→ **RECORDS SHOWN**

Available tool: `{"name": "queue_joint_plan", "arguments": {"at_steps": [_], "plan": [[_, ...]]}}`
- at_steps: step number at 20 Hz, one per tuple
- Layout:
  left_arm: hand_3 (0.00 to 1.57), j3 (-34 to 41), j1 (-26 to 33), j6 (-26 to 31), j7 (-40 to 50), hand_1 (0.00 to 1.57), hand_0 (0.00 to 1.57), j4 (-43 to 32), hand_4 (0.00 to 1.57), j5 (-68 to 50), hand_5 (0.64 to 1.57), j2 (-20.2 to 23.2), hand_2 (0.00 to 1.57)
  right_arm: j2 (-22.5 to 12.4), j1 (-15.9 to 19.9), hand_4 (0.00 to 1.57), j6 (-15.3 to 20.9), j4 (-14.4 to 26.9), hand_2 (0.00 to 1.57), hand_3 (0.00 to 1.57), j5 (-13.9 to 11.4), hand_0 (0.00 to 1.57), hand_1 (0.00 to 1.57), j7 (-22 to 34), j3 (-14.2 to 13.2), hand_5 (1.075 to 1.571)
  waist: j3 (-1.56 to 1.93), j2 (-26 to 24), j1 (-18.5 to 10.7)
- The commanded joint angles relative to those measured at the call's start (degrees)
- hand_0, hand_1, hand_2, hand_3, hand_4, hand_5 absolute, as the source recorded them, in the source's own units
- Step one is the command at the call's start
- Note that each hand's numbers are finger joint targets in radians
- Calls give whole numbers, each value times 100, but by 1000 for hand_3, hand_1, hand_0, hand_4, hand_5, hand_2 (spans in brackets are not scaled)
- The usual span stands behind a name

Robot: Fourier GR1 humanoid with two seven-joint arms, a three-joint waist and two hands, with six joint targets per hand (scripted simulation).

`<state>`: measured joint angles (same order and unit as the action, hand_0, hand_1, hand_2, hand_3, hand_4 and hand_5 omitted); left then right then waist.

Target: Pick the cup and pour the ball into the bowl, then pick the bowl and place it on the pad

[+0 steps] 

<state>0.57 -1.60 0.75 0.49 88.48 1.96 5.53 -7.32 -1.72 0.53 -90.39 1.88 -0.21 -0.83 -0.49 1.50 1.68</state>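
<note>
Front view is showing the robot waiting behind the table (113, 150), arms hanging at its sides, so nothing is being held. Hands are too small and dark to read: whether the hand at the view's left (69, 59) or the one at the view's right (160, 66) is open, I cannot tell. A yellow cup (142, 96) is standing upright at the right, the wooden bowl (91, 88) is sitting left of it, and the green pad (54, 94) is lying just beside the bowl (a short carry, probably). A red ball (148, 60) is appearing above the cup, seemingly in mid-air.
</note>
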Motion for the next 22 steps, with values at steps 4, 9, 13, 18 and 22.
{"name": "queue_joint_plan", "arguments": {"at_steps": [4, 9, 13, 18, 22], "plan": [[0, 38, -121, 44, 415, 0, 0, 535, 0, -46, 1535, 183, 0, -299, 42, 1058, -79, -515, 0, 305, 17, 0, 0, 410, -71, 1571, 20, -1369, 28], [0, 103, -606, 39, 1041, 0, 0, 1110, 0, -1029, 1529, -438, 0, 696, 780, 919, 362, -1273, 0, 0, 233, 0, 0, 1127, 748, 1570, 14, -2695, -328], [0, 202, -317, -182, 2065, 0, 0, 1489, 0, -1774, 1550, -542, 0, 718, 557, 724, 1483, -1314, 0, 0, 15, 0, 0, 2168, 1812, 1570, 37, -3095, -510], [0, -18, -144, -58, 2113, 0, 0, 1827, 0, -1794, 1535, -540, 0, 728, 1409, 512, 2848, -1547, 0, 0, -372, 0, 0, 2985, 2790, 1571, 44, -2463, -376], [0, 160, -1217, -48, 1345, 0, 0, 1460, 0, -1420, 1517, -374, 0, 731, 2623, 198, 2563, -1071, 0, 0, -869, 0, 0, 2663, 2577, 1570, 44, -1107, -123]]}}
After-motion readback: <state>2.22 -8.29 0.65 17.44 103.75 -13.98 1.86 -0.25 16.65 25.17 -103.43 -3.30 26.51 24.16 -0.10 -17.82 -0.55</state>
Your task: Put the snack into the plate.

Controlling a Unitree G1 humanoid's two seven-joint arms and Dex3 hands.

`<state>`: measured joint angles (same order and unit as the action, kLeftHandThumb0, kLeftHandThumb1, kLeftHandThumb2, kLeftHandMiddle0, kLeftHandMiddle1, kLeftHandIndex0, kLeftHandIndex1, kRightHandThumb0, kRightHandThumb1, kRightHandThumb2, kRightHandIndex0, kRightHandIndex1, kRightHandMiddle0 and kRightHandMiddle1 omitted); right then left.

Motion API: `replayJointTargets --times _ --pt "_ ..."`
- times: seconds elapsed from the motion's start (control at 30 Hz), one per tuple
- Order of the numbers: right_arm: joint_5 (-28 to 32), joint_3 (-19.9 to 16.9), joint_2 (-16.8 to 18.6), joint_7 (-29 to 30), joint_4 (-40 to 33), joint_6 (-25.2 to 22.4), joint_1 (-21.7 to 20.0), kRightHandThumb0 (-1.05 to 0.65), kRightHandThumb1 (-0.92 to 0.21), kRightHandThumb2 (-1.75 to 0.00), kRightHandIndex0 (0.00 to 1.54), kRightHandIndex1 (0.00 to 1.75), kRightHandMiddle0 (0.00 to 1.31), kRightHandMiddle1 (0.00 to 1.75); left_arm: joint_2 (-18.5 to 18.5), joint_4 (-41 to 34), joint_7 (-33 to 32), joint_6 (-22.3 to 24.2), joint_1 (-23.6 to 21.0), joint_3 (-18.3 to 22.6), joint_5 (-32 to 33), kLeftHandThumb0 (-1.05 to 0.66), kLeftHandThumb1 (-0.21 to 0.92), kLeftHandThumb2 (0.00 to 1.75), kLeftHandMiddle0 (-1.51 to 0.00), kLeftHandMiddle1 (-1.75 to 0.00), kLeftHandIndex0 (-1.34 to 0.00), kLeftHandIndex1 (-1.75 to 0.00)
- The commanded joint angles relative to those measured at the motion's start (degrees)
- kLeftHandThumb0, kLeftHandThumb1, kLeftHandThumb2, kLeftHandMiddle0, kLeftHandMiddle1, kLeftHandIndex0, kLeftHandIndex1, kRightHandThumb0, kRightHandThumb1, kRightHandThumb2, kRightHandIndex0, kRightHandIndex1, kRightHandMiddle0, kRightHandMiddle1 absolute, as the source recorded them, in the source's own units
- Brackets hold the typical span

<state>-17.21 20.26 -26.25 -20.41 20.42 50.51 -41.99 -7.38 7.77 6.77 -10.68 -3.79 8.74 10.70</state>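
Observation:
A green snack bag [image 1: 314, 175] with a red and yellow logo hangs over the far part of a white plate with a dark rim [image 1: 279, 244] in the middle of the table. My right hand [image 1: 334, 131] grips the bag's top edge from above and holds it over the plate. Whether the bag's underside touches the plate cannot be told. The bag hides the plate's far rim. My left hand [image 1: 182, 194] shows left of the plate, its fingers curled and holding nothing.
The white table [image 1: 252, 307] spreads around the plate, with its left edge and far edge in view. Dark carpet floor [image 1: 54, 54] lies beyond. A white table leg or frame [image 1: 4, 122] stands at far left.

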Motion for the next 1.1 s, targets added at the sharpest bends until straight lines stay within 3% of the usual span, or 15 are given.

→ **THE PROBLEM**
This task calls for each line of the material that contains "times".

→ **ANSWER SPACE**
- Calls give whole numbers, each value times 100, but by 1000 for hand_3, hand_1, hand_0, hand_4, hand_5, hand_2 (spans in brackets are not scaled)
Motion API: `replayJointTargets --times _ --pt "_ ..."`
- times: seconds elapsed from the motion's start (control at 30 Hz), one per tuple

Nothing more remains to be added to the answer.